02.06.2020 03:07

Schaffhausen

27-Jähriger verprügelt – Polizei nimmt vier Verdächtige fest

Der 27-jährige Swinten Thiru wurde am Montag, seinen Angaben nach grundlos, von einer Männergruppe bewusst angegriffen. Einer habe ihm sogar mit dem Gürtel ins Gesicht geschlagen. Die Kantonspolizei Schaffhausen hat nun vier Tatverdächtige festgenommen.

von
Gamze Ibis

Darum gehts

  • Swinten Thiru wurde am Montag kurz nach Mitternacht von einer Männergruppe angegriffen.
  • Dabei wurde er mit einer Gürtelschnalle geschlagen und erlitt einen klaffende Wunde über dem Auge.
  • Er und sein Kollege denken, dass die Tat aus rassistischen Motiven begangen wurde.
  • Die Kantonspolizei Schaffhausen ermittelt im Fall.

«Die Männer sind gezielt auf mich losgegangen. Meine Kollegen liessen sie in Ruhe», so Leser-Reporter Swinten Thiru aus Schaffhausen. Am Montag kurz nach Mitternacht war der 27-Jährige mit drei weiteren Kollegen, alle im Alter von 22 und 27 Jahren, in der Altstadt von Schaffhausen auf dem Nachhauseweg, als eine Männergruppe, bestehend aus rund zehn Personen, grundlos auf Thiru losgegangen sei.

Die Schaffhauser Polizei hat am Mittwoch vier Tatverdächtige im Alter von 30, 33, 34 und 39 Jahren festgenommen. Sie seien teilweise geständig und müssten sich vor der Staatsanwaltschaft verantworten, heisst es in einer Mitteilung. Es seien drei Männer bei dem Vorfall am Montag verletzt worden. Der genaue Tathergang sei Gegenstand laufender Ermittlungen.

«Sie haben mich umkreist»

«Als wir der Gruppe begegnet sind, haben sie uns in einem offensichtlich aggressiven Tonfall provozieren wollen», sagt der Sri Lanker. Er und seine Kollegen seien aber nicht darauf eingegangen. Nach weiteren Anpöbelungs-Versuchen hätten sich dann einige aus der Zehnergruppe losgerissen und seien gezielt auf ihn losgegangen. «Sie waren betrunken», so Thiru.

Seine Kollegen seien nie im Visier der Männer gewesen. Nach und nach seien dann die restlichen Männer der Gruppe dazu gestossen. «Sie haben mich sogar umkreist. Dabei habe ich diese Männer noch nie in meinem Leben gesehen», so Thiru.

Knapp am Auge vorbei

Thiru konnte den Männern zunächst entwischen, doch er und seine Freunde seien weiterhin von den Pöblern verfolgt worden. «Einer hat mir dann mit seinem Gürtel, der eine massive Schnalle hatte, aufs Gesicht geschlagen», erzählt er. Er habe noch so ausweichen können, dass der Gürtel nicht sein Auge sondern «nur» seine Augenbraue traf. «Zwei haben mich festgehalten und der Dritte ist auf mich los. Ich hatte Angst um mein Leben.»

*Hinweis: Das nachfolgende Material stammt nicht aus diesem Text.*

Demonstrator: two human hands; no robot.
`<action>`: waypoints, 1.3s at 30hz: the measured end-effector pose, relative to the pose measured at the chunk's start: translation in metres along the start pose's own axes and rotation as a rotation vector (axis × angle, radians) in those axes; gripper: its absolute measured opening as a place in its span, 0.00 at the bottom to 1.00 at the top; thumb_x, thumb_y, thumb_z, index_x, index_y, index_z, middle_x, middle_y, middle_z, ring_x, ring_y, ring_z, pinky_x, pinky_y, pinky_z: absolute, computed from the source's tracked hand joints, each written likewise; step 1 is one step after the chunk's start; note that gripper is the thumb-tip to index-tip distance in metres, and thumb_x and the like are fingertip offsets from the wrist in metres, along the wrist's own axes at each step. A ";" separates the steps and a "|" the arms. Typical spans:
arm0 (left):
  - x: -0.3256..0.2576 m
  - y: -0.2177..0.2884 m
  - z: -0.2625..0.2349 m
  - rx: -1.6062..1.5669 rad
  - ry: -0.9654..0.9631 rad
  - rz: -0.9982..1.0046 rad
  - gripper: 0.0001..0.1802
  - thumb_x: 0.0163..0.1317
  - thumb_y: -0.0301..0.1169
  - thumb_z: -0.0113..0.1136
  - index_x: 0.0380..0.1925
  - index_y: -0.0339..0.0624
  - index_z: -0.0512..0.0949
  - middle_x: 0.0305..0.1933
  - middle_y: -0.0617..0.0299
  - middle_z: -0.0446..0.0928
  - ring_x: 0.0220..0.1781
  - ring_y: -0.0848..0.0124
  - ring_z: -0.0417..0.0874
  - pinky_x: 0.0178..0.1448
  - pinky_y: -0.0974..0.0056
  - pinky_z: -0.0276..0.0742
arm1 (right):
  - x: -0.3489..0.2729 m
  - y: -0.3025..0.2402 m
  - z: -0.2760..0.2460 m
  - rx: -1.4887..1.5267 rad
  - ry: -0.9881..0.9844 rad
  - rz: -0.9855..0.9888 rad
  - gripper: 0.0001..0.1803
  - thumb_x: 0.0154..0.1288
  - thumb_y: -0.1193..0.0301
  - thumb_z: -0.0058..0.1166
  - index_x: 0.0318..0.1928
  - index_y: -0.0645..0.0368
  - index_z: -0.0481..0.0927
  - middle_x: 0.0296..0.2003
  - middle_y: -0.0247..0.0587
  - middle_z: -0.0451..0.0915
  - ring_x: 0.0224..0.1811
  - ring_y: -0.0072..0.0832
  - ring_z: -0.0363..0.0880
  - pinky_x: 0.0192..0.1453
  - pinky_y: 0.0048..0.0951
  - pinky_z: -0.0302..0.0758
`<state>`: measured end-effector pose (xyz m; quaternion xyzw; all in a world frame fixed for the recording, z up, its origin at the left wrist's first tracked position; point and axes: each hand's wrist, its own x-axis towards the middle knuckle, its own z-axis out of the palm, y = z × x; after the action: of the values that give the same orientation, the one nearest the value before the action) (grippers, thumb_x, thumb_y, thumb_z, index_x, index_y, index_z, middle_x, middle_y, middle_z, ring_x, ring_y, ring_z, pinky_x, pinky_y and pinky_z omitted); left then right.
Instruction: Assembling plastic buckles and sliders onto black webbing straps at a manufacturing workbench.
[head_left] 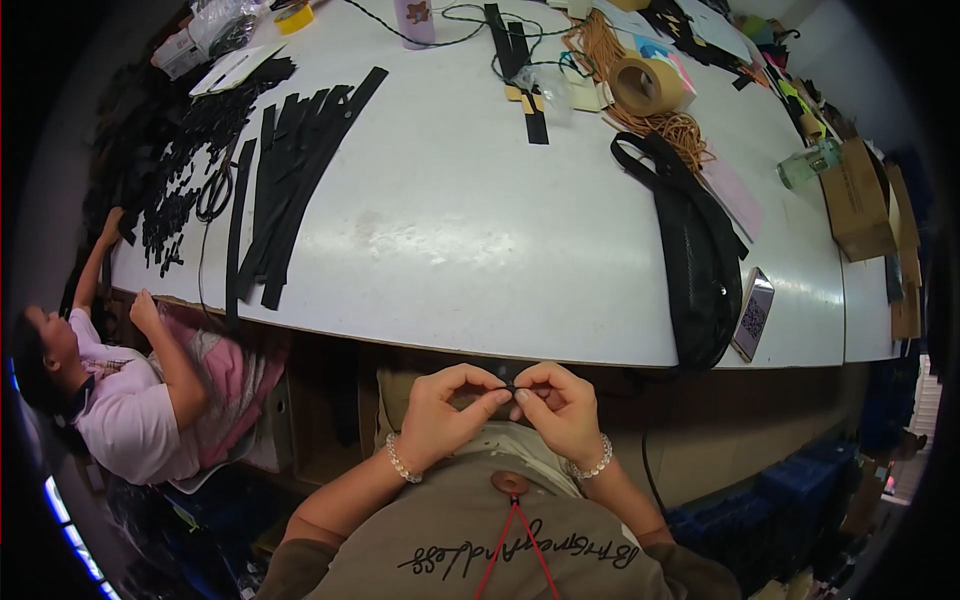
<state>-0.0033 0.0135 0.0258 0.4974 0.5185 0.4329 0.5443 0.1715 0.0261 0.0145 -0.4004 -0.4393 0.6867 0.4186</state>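
Just off the near edge of the white table (430,270), my two hands meet in front of my body. My left hand (447,402) pinches a small dark piece (509,386) between thumb and forefinger. From the other side, my right hand (556,405) pinches the same piece with its fingertips. It is too small, and too covered by the fingers, to name. Beyond my right hand, near the table's front edge, lies a black mesh bag (692,270) with a strap. Beside it is a phone (754,314).
Long black strips (300,180), scissors (215,190) and a heap of small black pieces (185,160) cover the table's left. A co-worker (140,400) sits there. Brown cord (597,45), a tape roll (640,85), a bottle (808,163) and a cardboard box (856,200) occupy the right.
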 end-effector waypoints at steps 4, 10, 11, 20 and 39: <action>0.001 -0.043 0.003 -0.185 -0.048 -0.368 0.05 0.57 0.23 0.63 0.32 0.34 0.78 0.31 0.63 0.79 0.30 0.81 0.78 0.34 0.75 0.78 | -0.001 0.039 -0.012 0.130 0.074 0.338 0.01 0.63 0.81 0.50 0.35 0.67 0.73 0.28 0.37 0.77 0.24 0.19 0.76 0.28 0.19 0.75; 0.010 -0.072 0.010 -0.334 0.010 -0.442 0.06 0.57 0.24 0.63 0.33 0.34 0.77 0.30 0.63 0.79 0.29 0.81 0.78 0.30 0.75 0.77 | 0.006 0.065 -0.010 0.466 0.225 0.388 0.04 0.63 0.76 0.53 0.37 0.64 0.75 0.27 0.35 0.76 0.23 0.21 0.74 0.29 0.24 0.74; 0.012 -0.071 0.010 -0.337 0.012 -0.428 0.06 0.57 0.24 0.63 0.33 0.34 0.77 0.30 0.63 0.79 0.29 0.81 0.78 0.29 0.76 0.76 | 0.007 0.065 -0.008 0.479 0.259 0.374 0.04 0.64 0.77 0.52 0.37 0.64 0.75 0.28 0.35 0.76 0.23 0.21 0.74 0.29 0.24 0.74; -0.002 -0.043 0.006 -0.449 0.030 -0.258 0.05 0.55 0.21 0.63 0.32 0.35 0.78 0.32 0.62 0.79 0.32 0.79 0.78 0.35 0.75 0.75 | -0.002 0.038 0.007 0.126 0.171 -0.018 0.04 0.62 0.83 0.51 0.38 0.66 0.74 0.32 0.39 0.76 0.29 0.22 0.76 0.34 0.22 0.76; 0.008 -0.014 -0.002 0.208 -0.016 0.585 0.10 0.47 0.18 0.65 0.30 0.39 0.77 0.30 0.59 0.78 0.31 0.64 0.79 0.35 0.65 0.74 | -0.005 0.008 0.003 -0.371 0.099 -0.537 0.09 0.55 0.77 0.63 0.36 0.67 0.79 0.32 0.45 0.79 0.33 0.28 0.78 0.36 0.24 0.75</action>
<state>-0.0052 0.0196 0.0109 0.6819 0.3906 0.5119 0.3470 0.1684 0.0187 0.0093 -0.3728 -0.6258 0.4397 0.5254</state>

Auch sein Kollege, der ihn schützen wollte, wurde dann angegriffen. «Als ich Thiru schützen wollte, hat mich derselbe Mann mit dem Gürtel an der Schulter und der Schläfe getroffen», so der 26-Jährige. Doch weiter seien sie nicht auf ihn losgegangen. «Die Gruppe hatte von Anfang an meinen dunkelhäutigen Kollegen Thiru im Visier.»

Taxifahrer wollten nicht helfen

Als sich die Freunde schliesslich definitiv losreissen konnten, hätten sie am Bahnhof ein Taxi nehmen wollen. «Ich wollte schnell weg von dort. Doch weil ich geblutet habe, haben die Taxifahrer die Autos von innen verschlossen», sagt Thiru. Der 27-Jährige habe angeboten, seine Wunde mit dem Pulli abzudecken, um das Innere nicht zu verschmutzen. Doch auch dann habe niemand helfen wollen. Schliesslich kam er ins Spital, wo seine Wunde genäht werden musste. Mittlerweile wurde er bereits wieder entlassen.

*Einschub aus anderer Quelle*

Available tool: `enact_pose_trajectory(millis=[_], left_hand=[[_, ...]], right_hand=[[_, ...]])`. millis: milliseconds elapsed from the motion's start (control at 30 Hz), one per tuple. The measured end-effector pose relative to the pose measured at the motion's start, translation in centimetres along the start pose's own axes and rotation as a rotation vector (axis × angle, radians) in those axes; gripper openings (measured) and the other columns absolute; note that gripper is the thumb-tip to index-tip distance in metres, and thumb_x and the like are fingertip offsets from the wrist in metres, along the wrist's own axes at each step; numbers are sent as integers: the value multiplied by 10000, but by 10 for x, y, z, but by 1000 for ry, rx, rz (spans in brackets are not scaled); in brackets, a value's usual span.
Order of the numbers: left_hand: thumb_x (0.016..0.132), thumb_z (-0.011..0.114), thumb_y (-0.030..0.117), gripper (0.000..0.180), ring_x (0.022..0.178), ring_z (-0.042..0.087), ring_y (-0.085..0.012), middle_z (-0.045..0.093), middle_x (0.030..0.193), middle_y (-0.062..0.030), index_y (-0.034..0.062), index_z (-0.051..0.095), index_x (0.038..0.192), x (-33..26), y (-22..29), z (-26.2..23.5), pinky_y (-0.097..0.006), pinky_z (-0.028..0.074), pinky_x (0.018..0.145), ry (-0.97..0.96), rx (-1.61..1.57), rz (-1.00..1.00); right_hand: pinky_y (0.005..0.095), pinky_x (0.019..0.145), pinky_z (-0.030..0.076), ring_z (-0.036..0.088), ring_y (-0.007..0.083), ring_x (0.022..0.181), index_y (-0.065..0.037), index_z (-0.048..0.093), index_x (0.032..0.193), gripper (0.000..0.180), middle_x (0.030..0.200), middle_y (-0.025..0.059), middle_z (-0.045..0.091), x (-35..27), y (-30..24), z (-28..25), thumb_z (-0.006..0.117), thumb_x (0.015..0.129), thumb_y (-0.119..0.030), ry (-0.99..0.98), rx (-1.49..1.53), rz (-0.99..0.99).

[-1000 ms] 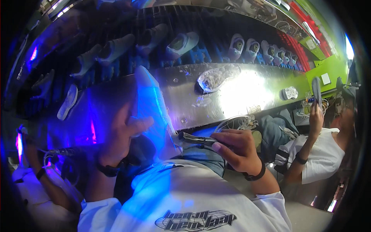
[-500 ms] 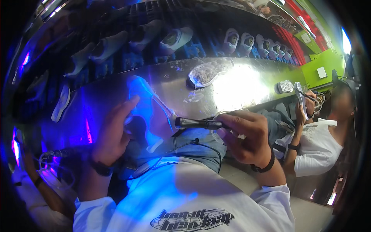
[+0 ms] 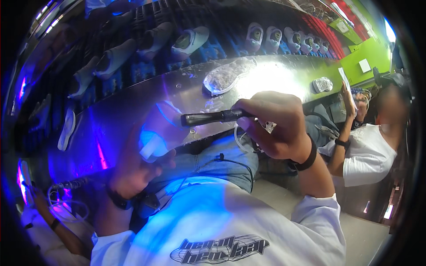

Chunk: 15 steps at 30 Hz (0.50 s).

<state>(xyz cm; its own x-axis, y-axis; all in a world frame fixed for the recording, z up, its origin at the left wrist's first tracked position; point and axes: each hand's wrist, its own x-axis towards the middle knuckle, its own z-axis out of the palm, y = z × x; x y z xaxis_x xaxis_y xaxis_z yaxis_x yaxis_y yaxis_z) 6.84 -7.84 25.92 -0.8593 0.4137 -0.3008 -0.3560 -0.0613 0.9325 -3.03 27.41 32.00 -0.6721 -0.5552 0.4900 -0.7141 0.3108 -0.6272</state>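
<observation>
A pale shoe (image 3: 162,126), lit blue, is tilted over the near edge of the metal bench. My left hand (image 3: 135,175) is closed around its lower end, with the fingers blurred by motion. In my right hand (image 3: 277,122) is a black-handled brush (image 3: 208,118), pinched between thumb and fingers and pointing left. The brush's end lies close to the shoe's right side, and I cannot tell whether they touch. A thin clear tube (image 3: 241,141) loops below my right hand.
Shoes (image 3: 191,39) stand in a row on blue supports behind the bench (image 3: 186,77). A rough-topped sole (image 3: 226,76) and a smaller one (image 3: 322,84) lie there, plus a pale sole (image 3: 66,129) at left. A co-worker (image 3: 366,150) sits at right; another person's arm (image 3: 55,221) shows at left.
The shoe has turned and tipped, and my left hand has shifted lower beneath it. My right hand has moved up and left with the brush. The co-worker's held sole has tilted.
</observation>
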Motion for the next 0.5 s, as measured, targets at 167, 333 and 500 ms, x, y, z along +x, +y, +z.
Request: enact_pose_trajectory(millis=[167,333,500], left_hand=[[1084,535,312,699,1329,539,-476,406,1513,-275,27,212,1635,2,-6,-7,-503,573,1026,-282,-1431,-372],[1120,389,358,608,1285,542,-516,463,1325,-300,-53,292,1557,8,1,9,-513,591,989,-314,-1520,-411],[1095,460,287,490,1056,640,-476,489,1211,-296,-73,430,1425,12,-1,21,-455,625,785,-232,-1430,-394]], right_hand=[[337,577,470,609,234,604,52,761,1050,252,775,135,689,-2,12,8,733,820,-48,48,85,-1],[358,602,523,685,279,668,45,774,1071,253,817,164,718,-17,20,18,773,860,-95,135,222,93],[366,604,501,672,264,667,44,772,1074,252,791,156,694,-29,28,35,770,892,-130,189,348,176]])
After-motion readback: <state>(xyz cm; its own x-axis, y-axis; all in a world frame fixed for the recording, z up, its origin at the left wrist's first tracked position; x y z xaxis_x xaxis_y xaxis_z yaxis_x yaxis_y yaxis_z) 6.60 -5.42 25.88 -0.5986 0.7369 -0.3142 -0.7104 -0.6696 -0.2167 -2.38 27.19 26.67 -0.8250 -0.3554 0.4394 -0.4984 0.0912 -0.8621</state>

«Ich kann mir nicht vorstellen, warum man mich so attackiert», sagt Thiru. Er glaube, dass es an seiner Hautfarbe liege. Er sei nämlich aus der Gruppe, der, der die dunkelste Hautfarbe habe. Selber habe Thiru es nicht gehört, doch seine Kollegen hätten gemeint, dass öfters das Wort ‹Negro› gefallen sei. «Ich denke das war purer Hass, weil er dunkelhäutig ist», ergänzt sein Kollege (26), der bei der Attacke dabei war.